Dile Gel Ey Şehir
Peren Birsaygılı Mut


Dile gel ey şehir!..

Dile gel ve “Tavanları çökmüş ve duvarları üzerine yıkılmış bir beldeye uğrayıp da; "Allah böyle ölü bir haldeyken burada hayatı nasıl canlandıracak?”(Bakara, 259) diye soranlara, viran olmuş nice şehrin becerikli ellerimiz tarafından şimdiye kadar sayısız kere nasıl tekrar inşa edildiğini anlat. Yıkılan evlerini hiç zaman kaybetmeden yeniden yapmaya başlayan adamlardan ve yeni evlerinin bahçesini, salonunu ya da mutfağını güzelleştirmek için heyecanla sağa sola koşuşturan kadınlardan bahset. Ellerinde bastonları, kapılarının önünde dimdik ayakta durmaya devam eden yaşlı teyzeleri ve amcaları söyle.

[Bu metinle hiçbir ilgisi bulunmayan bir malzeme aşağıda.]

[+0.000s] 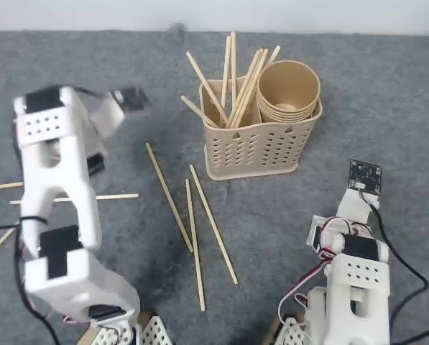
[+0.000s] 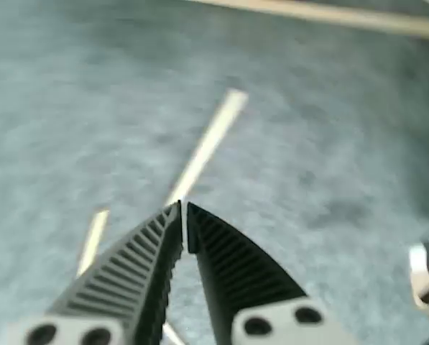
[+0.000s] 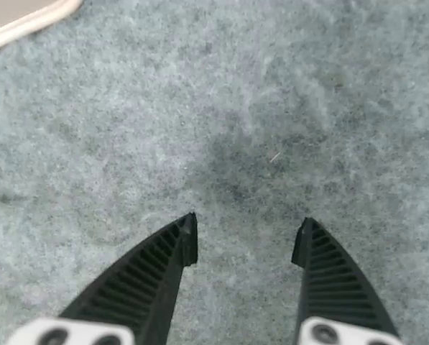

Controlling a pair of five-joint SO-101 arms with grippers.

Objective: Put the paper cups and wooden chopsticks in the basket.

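Observation:
A beige slotted basket (image 1: pixel 251 152) stands at the back centre, holding stacked paper cups (image 1: pixel 289 90) and several wooden chopsticks (image 1: pixel 236 86). Three loose chopsticks (image 1: pixel 194 241) lie on the carpet in front of it, and more (image 1: pixel 74 198) lie at the left by the left arm. My left gripper (image 1: pixel 131 100) is raised left of the basket. In its wrist view the left gripper (image 2: pixel 183 210) is shut, tips together with nothing seen between them, above a chopstick (image 2: pixel 208 140) on the carpet. My right gripper (image 3: pixel 248 233) is open over bare carpet, near the basket's corner (image 3: pixel 27 21).
Grey carpet (image 1: pixel 386 93) covers the table. The right arm (image 1: pixel 358 259) sits folded at the front right, with a wrist camera board (image 1: pixel 363 176) at its top. The left arm's white body (image 1: pixel 60 187) stands over the left-hand chopsticks.

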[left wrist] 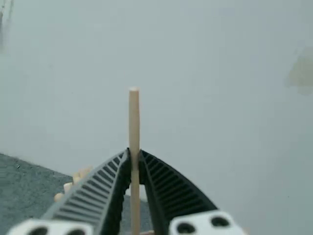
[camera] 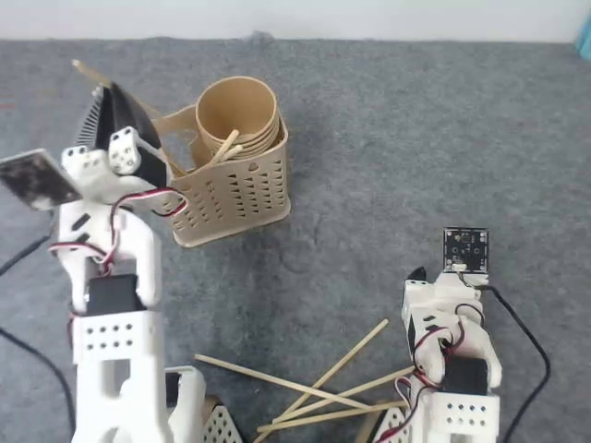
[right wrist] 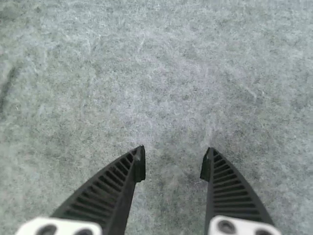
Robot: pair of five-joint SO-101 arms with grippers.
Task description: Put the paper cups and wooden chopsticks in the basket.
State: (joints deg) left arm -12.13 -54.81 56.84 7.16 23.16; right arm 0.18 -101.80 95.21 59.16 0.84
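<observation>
Chopstick: lower length hidden between the fingers of the left hand, which is clamped on it; the tip stands clear. Loose chopsticks on the counter run partly behind the arm bases. Basket holds stacked paper cups, with basket chopsticks leaning beside them. Left hand raised just beside the basket. Right hand spread apart, pointed down at the counter.

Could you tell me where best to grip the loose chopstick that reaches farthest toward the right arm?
Take the chopstick near its free far end, from straight above, with the open right gripper across its length. It lies flat on the carpet, and only that end is clear of the other chopsticks crossing it.
</observation>
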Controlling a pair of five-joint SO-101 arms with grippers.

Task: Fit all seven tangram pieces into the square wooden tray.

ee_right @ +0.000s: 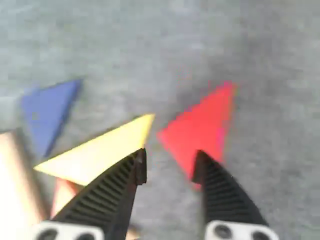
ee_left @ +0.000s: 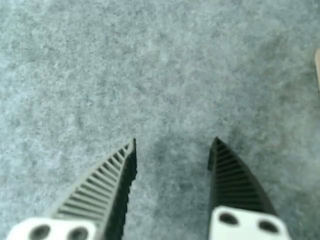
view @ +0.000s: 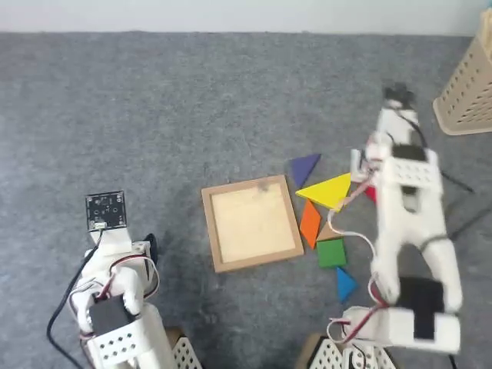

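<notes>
The right fingers point(ee_right: 115, 195) stand moderately apart, the red triangle point(ee_right: 200, 125) just ahead and partly between their tips, its long axis pointing away from them. The left fingers point(ee_left: 102, 200) gape wide over bare bench point(ee_left: 150, 75), well apart from that piece and the unfilled tray point(view: 209, 227), so the right arm is nearer.

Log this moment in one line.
square wooden tray: nothing inside | left hand: open, over grey carpet | right hand: open, by red triangular piece
</notes>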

Allah’ın şimdiye nice yıkılmış beldeyi, nasıl da tekrar yaşama döndürdüğünü göster onlara. Yıkılan bütün minarelerden bugün 5 vakit ezan okunmaya devam ettiğini, camilerin yine dolmaya başladığını söyle. Çöken köprülerin onarıldığını, şehirlerin dağlarında taze bahar çiçeklerinin açtığını, meydanlarında kalabalıktan neredeyse adım atacak yer kalmadığını, sokaklarında gezinen gençleri, kapı önlerinde komşularıyla birlikte çay içerek sohbet eden kadınları müjdele.

Dile gel ey şehir!..

Dile gel ve onlara güzeller güzeli Kahramanmaraş, Gaziantep, Malatya, Diyarbakır, Kilis, Şanlıurfa, Adıyaman, Hatay, Osmaniye, Adana ve Kuzey Suriye’nin de kısa süre içerisinde yeniden inşa edileceğini söyle. Söyle ki; Onlar da, bütün o viran edilmiş beldeler gibi tekrar ayağa kalkacaklar. Bir baba, küçük kızını omuzlarına alacak ve ıslık çalarak etrafta dolaşacak. Bir anne oğlunu fırına ekmek almaya gönderecek. Öğrenciler, ders zilinin çalmasıyla neşeyle evlerine dağılacaklar.  Sonra oğlanlar, mahalle arasında maça tutuşacak hatta içlerinden birisi küsecek ve topunu da alarak terk edecek oyunu yine. Kızlar ise kumaştan elbiseler dikecekler bebeklerine… Yine bayramlar olacak. Günler öncesinden baklavalar açılmaya, sütlaçlar kaynatılmaya, dolmalar sarılmaya başlanacak. Herkes en güzel giysilerini giyecek, çocuklar şeker toplamak için evlerin kapılarını çalacak.  Komşular ve akrabalar, mutluluk içerisinde birbirlerini ziyaret edecekler tekrar.

Dile gel ey şehir!..

Bizim şehirlerimizin de böyle olacağını anlat onlara; Viran edilmiş şehirlerin zaman içerisinde nasıl da tekrar dirildiğine bakın…Bizler bitmiş bir filmin gözü yaşlı seyircileri değiliz… Zira bir zamanlar üzerinde taş üstünde taş kalmamış ve adeta birer hayalet şehir haline olan yerlerin tekrar canlandığını görebiliyoruz. Bir zamanlar, savaşlar veyahut doğal afetler neticesinde yıkılmış olan her yer, bir süre sonra tekrar canlanmadı mı?

Söyle onlara; «Biliriz ki, Allah Teâlâ şüphe yok her şeye kâdirdir.»

Ve söyle ki; Dilimizdeki Besmele kadar emin olduğumuz bir şey var. Kayıplarımızın aziz hatırası bir an olsun aklımızdan çıkmadan, yıkılan her ne varsa tekrar inşa etmek için güçlü bir inatla ayakta durmaya devam edeceğiz bizler de.